LAWS(PVC)-1933-2-6

BIRIJRAJ PANDEY Vs. DEOKI AHIR

Decided On February 01, 1933
BIRIJRAJ PANDEY Appellant
V/S
DEOKI AHIR Respondents

JUDGEMENT

(1.) The parties to this appeal are defendant 1 who was the prior purchaser of the land in dispute, defendant 2, who sold the property to the plaintiff, defendant 4, who was the landlord and obtained a decree for rent against his tenant in execution of which decree, defendant 2, predecessor in title of the plaintiff, purchased the holding, and defendant 3, who is joined and was the original tenant. The dispute between the parties was as to whose purchase should prevail, either the purchase of the plaintiff, who claims to have bought the property from defendant 2 who in turn as I have stated purchased in execution of a rent decree, or the purchase by defendant 1 who purports to have bought the property prior to the execution sale.

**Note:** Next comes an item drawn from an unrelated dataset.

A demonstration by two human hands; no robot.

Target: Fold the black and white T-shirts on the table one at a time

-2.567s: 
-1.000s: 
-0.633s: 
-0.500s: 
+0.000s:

(2.) The trial Court decided that the execution case in which defendant 2, the plaintiff's predecessor, had purchased was in execution of a rent decree granted as a result of a rent case, and it was decided by the trial Court that the decree had been executed as a rent decree and therefore defendant 2 and in. turn the plaintiff had acquired the property and not merely the right, title and interest of the tenant. The appellate Court, however, without deciding the question of whether the execution was of a rent decree, bad decided that on the evidence it was impossible to ascertain whether the suit was a rent suit or not. The learned Judge stated that that point could not be decided in the absence of the plaint. In my judgment the decision of the learned Judge in appeal cannot be supported. If in fact the decree which was the basis of the plaintiff's title was a rent decree and executed as such it must be assumed that such a decree and such an execution arose out of the rent suit, and I follow the decision on that point in the case of Mohammad Hasim Khan V/s. Gaya Rai (1), reported in A.I.R. 1927 Pat. 414. It is not an authoritative report but the reason which my learned brother Adami, J., gave seems to me to be unanswerable, namely that the presumption to be drawn under Section 114 of the Evidence Act was that there could not have been a rent decree unless in fact there had been a rent suit.

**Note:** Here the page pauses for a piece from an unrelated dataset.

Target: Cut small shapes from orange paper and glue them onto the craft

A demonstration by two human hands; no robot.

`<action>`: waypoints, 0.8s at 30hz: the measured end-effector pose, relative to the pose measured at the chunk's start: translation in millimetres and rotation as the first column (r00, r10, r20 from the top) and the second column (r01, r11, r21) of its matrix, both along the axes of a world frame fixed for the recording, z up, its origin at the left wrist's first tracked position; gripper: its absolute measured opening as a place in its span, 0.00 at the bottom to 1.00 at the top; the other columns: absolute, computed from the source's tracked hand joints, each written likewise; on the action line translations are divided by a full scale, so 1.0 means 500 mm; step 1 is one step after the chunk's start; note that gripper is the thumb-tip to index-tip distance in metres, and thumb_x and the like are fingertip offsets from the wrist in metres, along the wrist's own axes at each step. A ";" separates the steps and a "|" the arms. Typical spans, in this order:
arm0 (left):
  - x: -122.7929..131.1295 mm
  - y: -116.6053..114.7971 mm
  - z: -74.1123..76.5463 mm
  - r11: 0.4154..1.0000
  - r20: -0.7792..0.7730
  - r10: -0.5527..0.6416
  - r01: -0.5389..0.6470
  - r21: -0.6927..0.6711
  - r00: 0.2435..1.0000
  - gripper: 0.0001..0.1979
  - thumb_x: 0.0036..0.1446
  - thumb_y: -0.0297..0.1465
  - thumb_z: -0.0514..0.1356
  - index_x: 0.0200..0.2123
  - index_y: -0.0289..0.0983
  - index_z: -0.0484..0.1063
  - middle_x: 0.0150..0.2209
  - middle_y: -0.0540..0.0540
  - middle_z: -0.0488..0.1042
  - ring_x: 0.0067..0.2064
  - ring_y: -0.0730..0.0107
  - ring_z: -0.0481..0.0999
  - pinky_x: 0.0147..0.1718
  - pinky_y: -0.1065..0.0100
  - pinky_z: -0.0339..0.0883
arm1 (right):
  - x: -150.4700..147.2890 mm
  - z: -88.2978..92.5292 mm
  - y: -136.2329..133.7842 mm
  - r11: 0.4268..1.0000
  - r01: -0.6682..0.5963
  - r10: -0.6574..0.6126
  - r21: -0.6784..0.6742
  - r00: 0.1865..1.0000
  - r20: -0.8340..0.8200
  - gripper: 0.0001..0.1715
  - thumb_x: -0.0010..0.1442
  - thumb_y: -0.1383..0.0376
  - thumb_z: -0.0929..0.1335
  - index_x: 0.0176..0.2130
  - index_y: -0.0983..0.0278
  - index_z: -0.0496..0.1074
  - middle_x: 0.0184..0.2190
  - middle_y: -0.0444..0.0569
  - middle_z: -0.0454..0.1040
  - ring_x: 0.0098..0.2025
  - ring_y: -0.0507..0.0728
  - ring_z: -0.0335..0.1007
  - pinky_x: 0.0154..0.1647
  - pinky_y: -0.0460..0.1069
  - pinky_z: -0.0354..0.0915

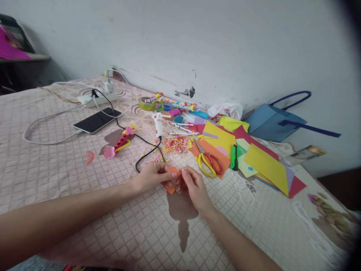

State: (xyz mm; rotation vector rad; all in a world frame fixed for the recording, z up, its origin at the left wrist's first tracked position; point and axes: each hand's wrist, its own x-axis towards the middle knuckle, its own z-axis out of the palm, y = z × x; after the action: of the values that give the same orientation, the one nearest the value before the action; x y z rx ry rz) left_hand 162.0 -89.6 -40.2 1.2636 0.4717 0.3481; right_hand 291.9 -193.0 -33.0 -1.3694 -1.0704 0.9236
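My left hand (153, 175) and my right hand (194, 187) meet over a small piece of orange paper (171, 189) on the patterned bedcover. The fingers of both hands are closed on the paper, pinching it from either side. Most of the paper is hidden under my fingers. Just beyond my hands lie yellow-handled scissors (207, 162) on an orange sheet, and a heap of small paper scraps (176, 145).
Coloured paper sheets (265, 162) spread to the right, with a green marker (234, 157). A white glue gun (158, 125) and its black cord lie ahead. A phone (97, 120), power strip (97, 98), tape roll (146, 103) and blue bag (275, 120) sit further back near the wall.
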 end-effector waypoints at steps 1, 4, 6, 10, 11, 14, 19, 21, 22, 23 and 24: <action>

(3.) Now the learned Additional Subordinate Judge in appeal below has not decided the question of whether the decree was executed as a rent decree. I propose to decide that point under the powers given me by Section 103 of the Civil Procedure Code, and looking at the documents which have been relied upon and some which have not been referred to by the trial Court, namely Exs. 6, 7, and Exs. 4 and 5, it is abundantly clear that all the proceedings from the time of the decree to the time of the sale were proceedings arising out of a rent suit and in execution thereof the sale itself was held under Section 163, of the Bengal Tenancy Act as Ex. 6, shows.